A young woman places her hand over the hand of an older woman holding a cane.

Scripps Gerontology Center research fellows study effects of social services on patient outcomes

John Bowblis and Amy Roberts discuss data they see on a computer screen.
John Bowblis (left) and Amy Roberts (right) are working with Medicare data to determine whether social services staffing affects patient outcomes.

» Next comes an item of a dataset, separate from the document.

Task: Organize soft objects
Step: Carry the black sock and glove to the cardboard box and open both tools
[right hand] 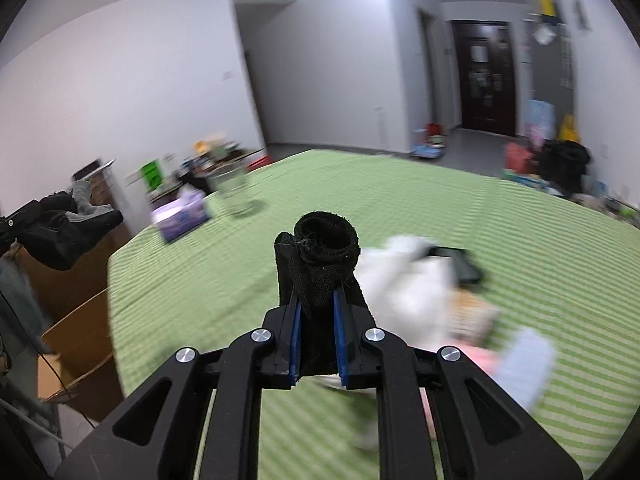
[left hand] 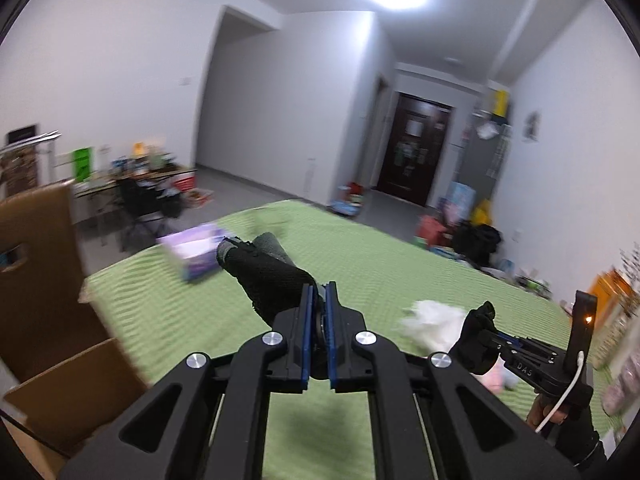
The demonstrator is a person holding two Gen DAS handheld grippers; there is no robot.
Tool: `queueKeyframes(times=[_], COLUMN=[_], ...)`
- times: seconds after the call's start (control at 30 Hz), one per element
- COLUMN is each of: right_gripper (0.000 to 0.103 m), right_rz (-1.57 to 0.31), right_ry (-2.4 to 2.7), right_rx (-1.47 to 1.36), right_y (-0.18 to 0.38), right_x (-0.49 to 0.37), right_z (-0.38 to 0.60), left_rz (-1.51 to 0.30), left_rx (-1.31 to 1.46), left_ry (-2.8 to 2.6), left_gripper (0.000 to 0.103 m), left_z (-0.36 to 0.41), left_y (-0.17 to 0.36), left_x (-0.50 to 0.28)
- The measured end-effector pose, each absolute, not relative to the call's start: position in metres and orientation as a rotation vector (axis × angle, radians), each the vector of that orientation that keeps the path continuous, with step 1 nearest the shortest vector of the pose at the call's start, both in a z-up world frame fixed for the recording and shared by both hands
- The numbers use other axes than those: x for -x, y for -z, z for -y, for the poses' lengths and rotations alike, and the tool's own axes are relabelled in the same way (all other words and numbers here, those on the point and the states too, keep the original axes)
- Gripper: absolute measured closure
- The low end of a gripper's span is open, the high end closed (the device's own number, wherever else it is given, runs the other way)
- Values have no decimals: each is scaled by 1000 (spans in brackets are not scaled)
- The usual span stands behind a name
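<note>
Both hand-held grippers pinch a black sock, the left hand-held gripper (left hand: 319, 300) nearer the cardboard box (left hand: 52, 320) at its nine o'clock, its sock (left hand: 268, 276) pointing toward eleven o'clock.

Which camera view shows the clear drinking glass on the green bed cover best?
The right wrist view shows the glass best: it stands upright on the bed cover beside the purple tissue box, blurred but whole. The left wrist view shows the tissue box, but no glass can be made out there.
</note>
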State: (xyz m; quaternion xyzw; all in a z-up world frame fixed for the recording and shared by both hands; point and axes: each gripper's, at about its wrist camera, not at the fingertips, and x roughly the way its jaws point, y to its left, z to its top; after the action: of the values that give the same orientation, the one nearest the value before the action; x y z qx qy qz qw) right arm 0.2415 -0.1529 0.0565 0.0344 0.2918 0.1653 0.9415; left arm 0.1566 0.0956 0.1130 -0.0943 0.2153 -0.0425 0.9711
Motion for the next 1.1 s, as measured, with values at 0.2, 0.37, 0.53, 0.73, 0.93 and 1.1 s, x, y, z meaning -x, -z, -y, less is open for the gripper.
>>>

Wellness is about much more than physical health. Even people in top physical condition can experience the ill-effects of depression, isolation. Those things can have an even greater impact on people with a recent illness or injury. Sometimes, these so-called psychosocial factors can even be the difference between temporary and permanent nursing home care.

“Most people who go into a nursing home are short-stay residents,” says John Bowblis, associate professor of economics and Endres Associate Research Fellow in Miami University’s Farmer School of Business and a research fellow with the Scripps Gerontology Center. “Residents go to a nursing home for rehab after some type of hospitalization, and the goal for most of those people is to go back home.”

With physical and psychosocial functioning so intertwined, whether a patient is, in fact, able to return home depends not just on the nursing services these facilities provide, but also on the social services. Yet, while there are many regulations for professional nursing staff in nursing homes, there are few for social services staff. In practice, according to a study by the Centers for Medicare and Medicaid Services (CMS), the typical nursing home resident has about 3 hours of contact with CNAs, LPNs, and RNs each day, but only about 6 minutes of contact with social workers.

Whether changes in public policy related to social services staff might lead to better outcomes for patients is a question Bowblis and his collaborator, Amy Roberts, also a research fellow with the Scripps Gerontology Center and assistant professor of family science and social work, would like to answer. The pair are currently leading one of the first national studies to assess the impact of social services staffing in nursing homes.

The data Bowblis and Roberts are working with comes from CMS’s Minimum Data Set (MDS), merged with the Certification and Survey Provider Enhanced Reporting (CASPER) system. Together, these data sets document every Medicare fee-for-service admission to a nursing home, along with the staffing characteristics of those facilities. Bowblis applies statistical methods to this data to identify statistical relationships between social services staffing data and patient outcomes. Roberts then helps interpret the practical implications of those insights for organizational and public policy.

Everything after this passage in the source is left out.